You are indeed a master of reading both words and meanings that are not there.

“So all gay people speak with a ‘lisp’ and are limp wristed? including females?”
If you re-read what I posted, you will not find the words: “all,” “limp-wristed” or “female.” If you would confine your remarks (and questions) to what I DID say, it would help.

Again: There is a range of anomalous inflections found predominantly in the speech patterns of gay males. These patterns develop as the individual associates with other children or young adults and reflect the speech characteristics of those particular peer groups. (It should be noted that this “association” need not include a physical presence, as a child my associate with a group” in absentia,” like identifying with a television character.)

Perhaps you have encountered a white person who grew up in a black neighborhood, associating with other black children both at school and at play. If you listen to that white person speak without looking, you would think that you were listening to a black person. That is an example of inflection adoption by association. The same thing happens with gay people. When a gay male child associates with girls (frequently because boys reject him as being different) he will adopt some of the speech patterns of the female group. This may present as frequent exclamations of “Oh DEAR!” or OMG!, phrases not likely to be as popular among macho boys. Similarly, the range of vocal intonation employed in conversation may take on a feminine sensativity that would be overly expressive of emotion for a normal male.

This is but one example, and the feminization of speech patterns does not occur with every male gay. Some love “masculinity” so much that they emulate a macho persona, and this include masculine vocal characteristics. This pattern adoption effect is also found among lesbians, as each individual chooses her own peer group and adopts speech patterns accordingly. Haven’t you ever heard a woman speek rough-and-tough, and thought “Lesbian?” Haven’t you ever listened to a waiter describing the menu specials and thought “Gay!”

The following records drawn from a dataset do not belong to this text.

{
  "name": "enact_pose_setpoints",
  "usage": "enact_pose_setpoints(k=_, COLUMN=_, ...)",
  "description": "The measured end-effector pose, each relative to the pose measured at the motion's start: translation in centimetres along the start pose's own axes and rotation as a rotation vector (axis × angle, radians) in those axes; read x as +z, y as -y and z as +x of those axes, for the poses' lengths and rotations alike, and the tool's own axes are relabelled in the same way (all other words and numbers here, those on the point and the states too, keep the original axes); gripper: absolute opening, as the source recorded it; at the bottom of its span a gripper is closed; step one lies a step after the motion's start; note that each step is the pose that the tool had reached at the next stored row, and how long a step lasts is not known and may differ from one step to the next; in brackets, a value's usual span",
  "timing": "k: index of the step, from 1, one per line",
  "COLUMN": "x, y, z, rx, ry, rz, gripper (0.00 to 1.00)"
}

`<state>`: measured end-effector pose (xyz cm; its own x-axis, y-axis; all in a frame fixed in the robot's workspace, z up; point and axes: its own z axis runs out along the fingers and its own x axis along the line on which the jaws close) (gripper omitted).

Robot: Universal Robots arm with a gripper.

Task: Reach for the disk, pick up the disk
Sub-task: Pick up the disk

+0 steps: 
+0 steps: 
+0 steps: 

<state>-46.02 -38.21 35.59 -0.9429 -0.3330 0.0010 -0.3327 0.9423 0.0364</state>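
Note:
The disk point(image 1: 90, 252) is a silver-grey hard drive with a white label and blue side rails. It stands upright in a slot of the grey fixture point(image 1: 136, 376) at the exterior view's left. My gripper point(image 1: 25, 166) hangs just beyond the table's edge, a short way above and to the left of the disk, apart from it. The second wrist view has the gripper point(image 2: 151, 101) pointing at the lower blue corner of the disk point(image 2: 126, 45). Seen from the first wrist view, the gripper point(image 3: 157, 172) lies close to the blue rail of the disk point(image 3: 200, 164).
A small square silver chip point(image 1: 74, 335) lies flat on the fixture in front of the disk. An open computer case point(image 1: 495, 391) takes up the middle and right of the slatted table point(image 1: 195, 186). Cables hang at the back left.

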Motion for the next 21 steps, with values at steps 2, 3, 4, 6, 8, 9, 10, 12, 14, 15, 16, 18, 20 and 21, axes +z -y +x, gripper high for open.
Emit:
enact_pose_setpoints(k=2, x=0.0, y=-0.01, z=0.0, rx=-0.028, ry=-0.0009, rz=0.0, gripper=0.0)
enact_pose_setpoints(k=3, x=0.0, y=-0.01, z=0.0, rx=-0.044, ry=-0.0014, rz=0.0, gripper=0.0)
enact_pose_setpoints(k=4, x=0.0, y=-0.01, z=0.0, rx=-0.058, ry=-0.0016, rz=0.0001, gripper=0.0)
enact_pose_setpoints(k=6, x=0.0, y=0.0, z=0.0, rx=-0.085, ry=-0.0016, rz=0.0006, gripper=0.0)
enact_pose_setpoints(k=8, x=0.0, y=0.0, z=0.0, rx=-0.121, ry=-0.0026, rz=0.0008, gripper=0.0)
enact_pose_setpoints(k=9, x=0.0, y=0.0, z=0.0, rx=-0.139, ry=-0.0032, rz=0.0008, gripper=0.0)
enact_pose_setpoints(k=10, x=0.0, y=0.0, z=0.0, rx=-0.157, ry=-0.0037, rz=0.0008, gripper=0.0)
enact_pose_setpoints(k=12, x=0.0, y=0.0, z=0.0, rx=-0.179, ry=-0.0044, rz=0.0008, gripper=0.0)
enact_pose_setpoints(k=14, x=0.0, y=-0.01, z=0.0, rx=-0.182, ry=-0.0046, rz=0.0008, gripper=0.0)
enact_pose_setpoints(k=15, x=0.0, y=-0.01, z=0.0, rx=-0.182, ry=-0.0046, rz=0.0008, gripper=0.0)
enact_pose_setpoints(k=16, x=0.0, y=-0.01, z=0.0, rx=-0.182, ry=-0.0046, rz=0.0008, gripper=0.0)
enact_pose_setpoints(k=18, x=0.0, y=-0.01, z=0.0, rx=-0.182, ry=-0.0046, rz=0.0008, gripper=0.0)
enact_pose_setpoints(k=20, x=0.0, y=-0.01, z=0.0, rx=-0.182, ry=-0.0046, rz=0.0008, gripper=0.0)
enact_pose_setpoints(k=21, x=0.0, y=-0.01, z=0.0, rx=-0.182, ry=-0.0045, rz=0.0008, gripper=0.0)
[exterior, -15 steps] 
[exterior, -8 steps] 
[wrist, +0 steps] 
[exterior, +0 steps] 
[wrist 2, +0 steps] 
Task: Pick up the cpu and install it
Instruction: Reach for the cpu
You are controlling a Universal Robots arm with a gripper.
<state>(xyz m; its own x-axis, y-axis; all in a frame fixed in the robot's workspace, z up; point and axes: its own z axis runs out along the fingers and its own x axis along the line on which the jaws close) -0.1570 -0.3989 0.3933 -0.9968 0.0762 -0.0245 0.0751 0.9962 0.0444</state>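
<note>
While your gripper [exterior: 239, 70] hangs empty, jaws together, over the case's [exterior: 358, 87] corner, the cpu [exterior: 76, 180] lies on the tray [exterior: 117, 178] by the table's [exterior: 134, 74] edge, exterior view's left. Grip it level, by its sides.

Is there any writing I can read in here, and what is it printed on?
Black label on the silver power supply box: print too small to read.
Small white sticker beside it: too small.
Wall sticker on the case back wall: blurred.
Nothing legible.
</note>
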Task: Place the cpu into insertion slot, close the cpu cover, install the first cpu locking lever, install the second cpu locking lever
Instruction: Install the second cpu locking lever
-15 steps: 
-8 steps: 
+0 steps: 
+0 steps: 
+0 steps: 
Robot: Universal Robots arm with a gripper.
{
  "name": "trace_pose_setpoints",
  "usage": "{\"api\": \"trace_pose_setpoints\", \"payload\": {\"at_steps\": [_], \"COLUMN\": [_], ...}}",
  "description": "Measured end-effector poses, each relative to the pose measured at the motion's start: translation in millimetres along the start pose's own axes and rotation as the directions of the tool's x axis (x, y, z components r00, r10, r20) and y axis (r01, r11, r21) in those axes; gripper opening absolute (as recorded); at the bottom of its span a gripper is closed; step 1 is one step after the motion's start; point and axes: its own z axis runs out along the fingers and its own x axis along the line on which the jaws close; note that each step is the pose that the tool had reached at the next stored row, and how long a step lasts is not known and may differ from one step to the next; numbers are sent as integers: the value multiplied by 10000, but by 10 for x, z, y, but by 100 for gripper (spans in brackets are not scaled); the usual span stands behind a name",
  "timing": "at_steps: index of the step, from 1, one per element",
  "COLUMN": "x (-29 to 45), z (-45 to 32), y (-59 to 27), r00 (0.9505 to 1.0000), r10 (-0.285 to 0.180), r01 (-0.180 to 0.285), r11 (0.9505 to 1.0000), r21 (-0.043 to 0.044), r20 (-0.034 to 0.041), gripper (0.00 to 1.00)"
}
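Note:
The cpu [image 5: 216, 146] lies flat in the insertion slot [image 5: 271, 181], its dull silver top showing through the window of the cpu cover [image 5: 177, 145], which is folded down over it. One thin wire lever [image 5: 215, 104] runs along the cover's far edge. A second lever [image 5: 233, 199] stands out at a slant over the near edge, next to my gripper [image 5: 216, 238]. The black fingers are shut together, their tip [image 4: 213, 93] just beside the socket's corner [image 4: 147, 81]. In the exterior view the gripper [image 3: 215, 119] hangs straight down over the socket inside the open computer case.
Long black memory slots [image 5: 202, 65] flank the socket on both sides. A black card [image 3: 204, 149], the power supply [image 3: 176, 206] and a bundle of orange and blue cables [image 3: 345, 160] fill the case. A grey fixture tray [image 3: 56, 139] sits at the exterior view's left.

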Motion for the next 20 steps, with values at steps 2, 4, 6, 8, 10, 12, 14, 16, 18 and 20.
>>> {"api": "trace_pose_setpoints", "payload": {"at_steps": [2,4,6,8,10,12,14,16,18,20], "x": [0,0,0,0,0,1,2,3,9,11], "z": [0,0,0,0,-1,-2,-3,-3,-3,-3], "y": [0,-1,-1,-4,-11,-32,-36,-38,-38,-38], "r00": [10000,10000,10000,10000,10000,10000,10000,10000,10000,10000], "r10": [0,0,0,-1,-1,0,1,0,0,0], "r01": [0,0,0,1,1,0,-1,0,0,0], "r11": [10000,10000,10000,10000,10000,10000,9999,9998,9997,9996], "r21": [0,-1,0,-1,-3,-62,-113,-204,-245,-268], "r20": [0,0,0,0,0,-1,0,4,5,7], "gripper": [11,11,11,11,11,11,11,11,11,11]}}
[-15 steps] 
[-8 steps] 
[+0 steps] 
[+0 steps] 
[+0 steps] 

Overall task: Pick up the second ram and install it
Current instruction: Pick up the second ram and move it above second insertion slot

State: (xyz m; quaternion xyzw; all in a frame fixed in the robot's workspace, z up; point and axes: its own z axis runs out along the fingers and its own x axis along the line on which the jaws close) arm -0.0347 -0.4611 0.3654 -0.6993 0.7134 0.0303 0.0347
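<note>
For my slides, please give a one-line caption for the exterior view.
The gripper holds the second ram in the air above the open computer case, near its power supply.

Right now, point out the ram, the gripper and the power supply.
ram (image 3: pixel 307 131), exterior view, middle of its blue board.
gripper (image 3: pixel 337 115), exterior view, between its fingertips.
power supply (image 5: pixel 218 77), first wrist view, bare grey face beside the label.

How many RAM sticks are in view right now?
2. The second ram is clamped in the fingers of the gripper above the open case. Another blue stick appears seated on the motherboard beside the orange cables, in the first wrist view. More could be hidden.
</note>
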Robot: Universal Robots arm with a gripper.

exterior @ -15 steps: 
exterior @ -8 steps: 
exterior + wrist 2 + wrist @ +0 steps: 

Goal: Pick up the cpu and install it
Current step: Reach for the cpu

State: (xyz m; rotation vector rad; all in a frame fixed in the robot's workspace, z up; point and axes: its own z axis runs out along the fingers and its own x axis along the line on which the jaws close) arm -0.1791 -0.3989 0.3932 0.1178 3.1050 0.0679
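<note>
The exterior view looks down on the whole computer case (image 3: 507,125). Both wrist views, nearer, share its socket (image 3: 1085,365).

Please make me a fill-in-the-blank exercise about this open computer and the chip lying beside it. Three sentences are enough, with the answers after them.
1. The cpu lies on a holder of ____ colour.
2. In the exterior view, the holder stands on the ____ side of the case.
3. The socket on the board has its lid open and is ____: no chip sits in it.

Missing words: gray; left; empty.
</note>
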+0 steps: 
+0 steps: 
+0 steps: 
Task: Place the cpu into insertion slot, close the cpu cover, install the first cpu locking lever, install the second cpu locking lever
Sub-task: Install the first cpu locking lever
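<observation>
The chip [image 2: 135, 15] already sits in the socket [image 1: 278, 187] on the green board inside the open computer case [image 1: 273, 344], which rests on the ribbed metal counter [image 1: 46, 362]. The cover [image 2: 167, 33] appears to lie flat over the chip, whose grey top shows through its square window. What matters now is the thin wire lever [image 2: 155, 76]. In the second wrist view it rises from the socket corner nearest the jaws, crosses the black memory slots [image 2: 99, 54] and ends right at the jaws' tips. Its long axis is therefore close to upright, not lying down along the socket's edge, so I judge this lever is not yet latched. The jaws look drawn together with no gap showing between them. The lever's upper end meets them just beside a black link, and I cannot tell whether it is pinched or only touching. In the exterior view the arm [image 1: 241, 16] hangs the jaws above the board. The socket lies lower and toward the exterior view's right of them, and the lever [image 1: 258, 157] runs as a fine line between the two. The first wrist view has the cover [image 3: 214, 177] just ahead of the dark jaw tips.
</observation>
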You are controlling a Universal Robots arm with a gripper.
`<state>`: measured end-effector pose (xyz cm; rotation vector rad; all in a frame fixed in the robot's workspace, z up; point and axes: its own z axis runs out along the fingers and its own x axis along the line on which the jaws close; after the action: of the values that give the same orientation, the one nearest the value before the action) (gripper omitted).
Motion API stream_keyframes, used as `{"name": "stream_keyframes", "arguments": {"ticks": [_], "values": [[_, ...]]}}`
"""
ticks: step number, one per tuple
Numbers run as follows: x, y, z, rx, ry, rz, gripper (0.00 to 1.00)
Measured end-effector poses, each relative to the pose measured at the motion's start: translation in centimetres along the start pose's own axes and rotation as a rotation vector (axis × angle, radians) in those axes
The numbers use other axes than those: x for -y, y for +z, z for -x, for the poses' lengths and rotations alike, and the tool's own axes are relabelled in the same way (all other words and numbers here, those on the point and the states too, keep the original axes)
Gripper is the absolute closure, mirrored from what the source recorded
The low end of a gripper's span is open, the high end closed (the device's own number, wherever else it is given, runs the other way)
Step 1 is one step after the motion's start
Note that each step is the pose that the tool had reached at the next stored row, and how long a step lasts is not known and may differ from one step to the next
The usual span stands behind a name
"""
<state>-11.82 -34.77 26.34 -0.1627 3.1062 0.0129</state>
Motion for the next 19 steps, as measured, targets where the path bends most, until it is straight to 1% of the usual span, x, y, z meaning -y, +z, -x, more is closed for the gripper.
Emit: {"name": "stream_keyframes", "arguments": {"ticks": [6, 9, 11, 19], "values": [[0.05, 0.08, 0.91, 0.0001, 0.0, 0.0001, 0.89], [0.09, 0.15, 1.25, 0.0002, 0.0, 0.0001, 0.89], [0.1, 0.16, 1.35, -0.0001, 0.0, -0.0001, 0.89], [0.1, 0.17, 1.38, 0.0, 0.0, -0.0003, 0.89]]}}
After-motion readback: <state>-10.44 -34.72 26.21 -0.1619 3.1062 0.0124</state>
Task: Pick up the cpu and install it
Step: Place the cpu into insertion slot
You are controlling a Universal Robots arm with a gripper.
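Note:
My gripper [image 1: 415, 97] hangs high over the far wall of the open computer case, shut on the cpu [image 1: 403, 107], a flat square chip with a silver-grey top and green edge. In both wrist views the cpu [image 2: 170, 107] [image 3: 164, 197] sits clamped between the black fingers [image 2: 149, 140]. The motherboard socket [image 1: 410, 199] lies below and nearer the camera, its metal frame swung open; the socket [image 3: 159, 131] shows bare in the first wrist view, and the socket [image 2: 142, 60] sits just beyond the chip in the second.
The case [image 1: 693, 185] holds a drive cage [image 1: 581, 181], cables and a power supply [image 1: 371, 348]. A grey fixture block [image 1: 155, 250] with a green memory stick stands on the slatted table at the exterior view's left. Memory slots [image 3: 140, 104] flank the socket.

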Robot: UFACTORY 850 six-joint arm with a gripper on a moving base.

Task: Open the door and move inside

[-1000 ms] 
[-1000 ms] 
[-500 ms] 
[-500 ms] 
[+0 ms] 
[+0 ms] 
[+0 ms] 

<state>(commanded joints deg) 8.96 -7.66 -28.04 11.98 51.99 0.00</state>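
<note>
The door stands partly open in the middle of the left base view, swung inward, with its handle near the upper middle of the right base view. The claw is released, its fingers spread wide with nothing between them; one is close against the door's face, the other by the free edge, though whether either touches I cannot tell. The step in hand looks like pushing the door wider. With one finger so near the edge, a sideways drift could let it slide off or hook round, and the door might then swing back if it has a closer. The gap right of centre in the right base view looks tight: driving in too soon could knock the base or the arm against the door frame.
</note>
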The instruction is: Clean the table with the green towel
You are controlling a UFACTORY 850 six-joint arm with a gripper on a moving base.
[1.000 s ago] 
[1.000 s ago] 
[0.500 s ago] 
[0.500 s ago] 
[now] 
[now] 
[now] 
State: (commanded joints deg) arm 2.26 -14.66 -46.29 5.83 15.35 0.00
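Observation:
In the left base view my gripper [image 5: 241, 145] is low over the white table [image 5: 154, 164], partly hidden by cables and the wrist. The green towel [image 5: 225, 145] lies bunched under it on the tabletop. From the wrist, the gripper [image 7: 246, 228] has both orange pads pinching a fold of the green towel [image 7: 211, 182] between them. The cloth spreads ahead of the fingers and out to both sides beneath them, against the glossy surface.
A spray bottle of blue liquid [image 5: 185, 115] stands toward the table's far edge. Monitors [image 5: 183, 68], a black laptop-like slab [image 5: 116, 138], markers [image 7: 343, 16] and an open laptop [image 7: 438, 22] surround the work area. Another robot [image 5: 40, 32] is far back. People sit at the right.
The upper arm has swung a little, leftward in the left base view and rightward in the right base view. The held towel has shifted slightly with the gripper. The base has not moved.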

The individual effects in each case would be difficult to quantify, as competing influences are at work, but in the statistical aggregate, you would find a disproportionate incidence of anomalous speech inflections among gay people.

Gay people are attuned to these subtle speech patterns, and they are a component of what is euphemistically referred to as “Gaydar.”

@Smorgasbord: Smorg, I don’t disagree with your statement about how babies are born. I agree that humans are born from 100% male to 100% female and all stages in between. But I do believe that due to circumstances some that are born toward the male side/female side at some point make a conscious decision to be the other. It may be the ones that are 51-60% one way or something like that. I have known more than one person that is ‘clearly’ homosexual but choose not to live that life. I think that if they can make that decision and live it, then they can also make the other decision and live with it also.